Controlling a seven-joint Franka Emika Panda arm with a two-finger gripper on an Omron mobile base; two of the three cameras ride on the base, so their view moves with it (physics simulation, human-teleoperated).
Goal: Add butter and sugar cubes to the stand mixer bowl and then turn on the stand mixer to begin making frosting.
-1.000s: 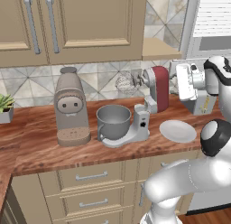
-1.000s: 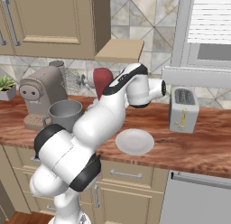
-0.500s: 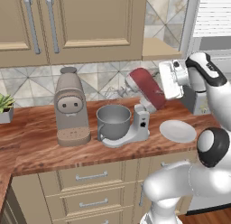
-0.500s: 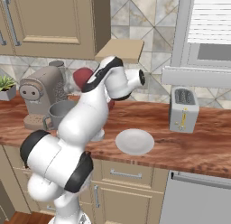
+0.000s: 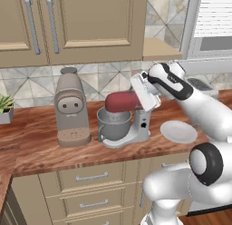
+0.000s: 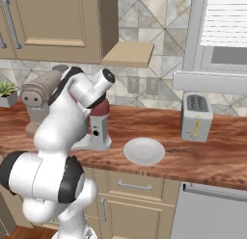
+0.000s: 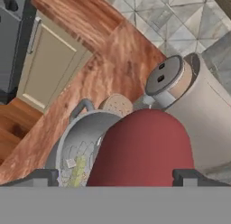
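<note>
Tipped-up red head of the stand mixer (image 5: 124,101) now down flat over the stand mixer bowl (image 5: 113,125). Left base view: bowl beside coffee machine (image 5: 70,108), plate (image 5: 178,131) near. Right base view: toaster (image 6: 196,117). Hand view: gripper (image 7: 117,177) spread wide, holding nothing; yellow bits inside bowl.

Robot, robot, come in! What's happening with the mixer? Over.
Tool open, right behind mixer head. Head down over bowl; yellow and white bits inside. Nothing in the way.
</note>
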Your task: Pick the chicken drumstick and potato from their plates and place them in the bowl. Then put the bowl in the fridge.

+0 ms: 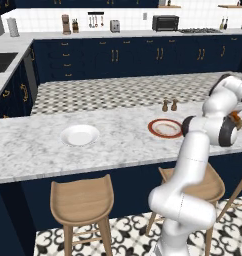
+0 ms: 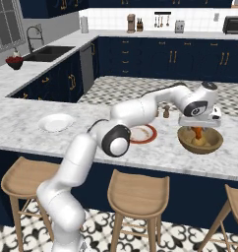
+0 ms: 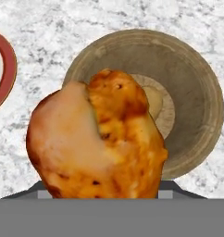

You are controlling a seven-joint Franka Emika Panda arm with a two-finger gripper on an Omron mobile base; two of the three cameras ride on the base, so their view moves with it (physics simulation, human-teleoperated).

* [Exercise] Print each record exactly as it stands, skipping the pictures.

* [Written response]
Controlling a seven-joint Franka Emika Panda arm with a two-finger gripper on an Omron mobile base; two of the three cameras ride on the base, so their view moves with it (physics simulation, human-teleoperated).
Goal: Add butter and sugar cubes to the stand mixer bowl and then turn on the stand mixer to begin making frosting.
-1.000s: 
-1.000s: 
-0.500s: 
-0.500s: 
+0.000s: 
+0.000s: 
+0.000s: 
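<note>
Tipped-up red head of the stand mixer (image 5: 124,101) now down flat over the stand mixer bowl (image 5: 113,125). Left base view: bowl beside coffee machine (image 5: 70,108), plate (image 5: 178,131) near. Right base view: toaster (image 6: 196,117). Hand view: gripper (image 7: 117,177) spread wide, holding nothing; yellow bits inside bowl.

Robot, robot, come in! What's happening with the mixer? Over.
Tool open, right behind mixer head. Head down over bowl; yellow and white bits inside. Nothing in the way.
</note>
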Your task: Pick the chicken drumstick and potato from their plates and place them in the bowl. Then put the bowl in the fridge.

+0 ms: 
+0 ms: 
+0 ms: 

You are controlling a seven-joint Franka Emika Panda arm with a two-finger gripper on an Omron mobile base; two of the three cameras ride on the base, so their view moves with it (physics simulation, human-teleoperated).

The work is done, and the output is complete.